Copy each line from the listing below where the word "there" shows up.

· · · ·

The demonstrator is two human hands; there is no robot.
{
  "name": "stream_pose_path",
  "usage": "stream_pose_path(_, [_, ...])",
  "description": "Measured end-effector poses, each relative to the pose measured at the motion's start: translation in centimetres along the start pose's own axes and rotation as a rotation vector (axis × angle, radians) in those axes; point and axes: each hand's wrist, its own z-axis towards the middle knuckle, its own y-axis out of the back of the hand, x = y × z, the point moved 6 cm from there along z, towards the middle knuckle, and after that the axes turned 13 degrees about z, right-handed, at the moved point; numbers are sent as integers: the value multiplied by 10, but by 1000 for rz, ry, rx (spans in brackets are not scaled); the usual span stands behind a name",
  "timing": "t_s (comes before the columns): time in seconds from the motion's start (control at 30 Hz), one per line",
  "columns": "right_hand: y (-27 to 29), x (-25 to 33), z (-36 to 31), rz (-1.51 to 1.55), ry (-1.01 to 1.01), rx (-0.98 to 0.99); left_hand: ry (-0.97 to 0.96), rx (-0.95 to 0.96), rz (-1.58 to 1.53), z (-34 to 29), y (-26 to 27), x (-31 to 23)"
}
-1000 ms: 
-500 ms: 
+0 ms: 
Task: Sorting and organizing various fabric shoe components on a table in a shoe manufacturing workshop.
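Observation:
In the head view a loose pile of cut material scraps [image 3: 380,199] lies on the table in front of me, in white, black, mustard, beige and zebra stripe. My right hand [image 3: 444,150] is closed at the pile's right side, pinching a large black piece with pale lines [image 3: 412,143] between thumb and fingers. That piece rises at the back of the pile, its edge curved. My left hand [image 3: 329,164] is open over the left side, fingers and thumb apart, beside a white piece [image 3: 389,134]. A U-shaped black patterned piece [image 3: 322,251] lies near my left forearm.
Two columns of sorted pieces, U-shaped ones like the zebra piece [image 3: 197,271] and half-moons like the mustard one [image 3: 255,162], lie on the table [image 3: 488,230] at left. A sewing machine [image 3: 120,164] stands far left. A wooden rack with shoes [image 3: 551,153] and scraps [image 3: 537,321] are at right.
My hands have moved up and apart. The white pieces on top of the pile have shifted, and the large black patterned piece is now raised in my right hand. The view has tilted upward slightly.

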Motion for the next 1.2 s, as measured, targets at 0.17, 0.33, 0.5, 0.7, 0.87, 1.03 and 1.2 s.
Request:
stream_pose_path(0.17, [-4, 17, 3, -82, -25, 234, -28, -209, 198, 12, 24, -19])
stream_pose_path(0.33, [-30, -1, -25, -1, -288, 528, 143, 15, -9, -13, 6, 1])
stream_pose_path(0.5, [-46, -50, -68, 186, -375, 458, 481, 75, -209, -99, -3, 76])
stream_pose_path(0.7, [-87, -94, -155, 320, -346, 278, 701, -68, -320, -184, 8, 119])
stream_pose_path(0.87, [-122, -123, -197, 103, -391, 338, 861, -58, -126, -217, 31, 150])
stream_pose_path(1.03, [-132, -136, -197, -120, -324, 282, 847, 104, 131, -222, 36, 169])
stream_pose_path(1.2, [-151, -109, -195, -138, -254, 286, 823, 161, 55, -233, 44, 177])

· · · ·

SOLUTION TO THE PROBLEM:
The demonstrator is two human hands; there is no robot.
  "description": "Measured end-effector poses, each relative to the pose measured at the motion's start: translation in centimetres along the start pose's own axes and rotation as a rotation vector (axis × angle, radians) in those axes; point and axes: each hand's wrist, its own z-axis towards the middle knuckle, its own y-axis out of the back of the hand, x = y × z, the point moved 6 cm from there along z, towards the middle knuckle, and after that the axes turned 13 degrees about z, right-handed, at the moved point; numbers are sent as integers: the value multiplied by 10, but by 1000 for rz, ry, rx (spans in brackets are not scaled); the usual span stands behind a name",

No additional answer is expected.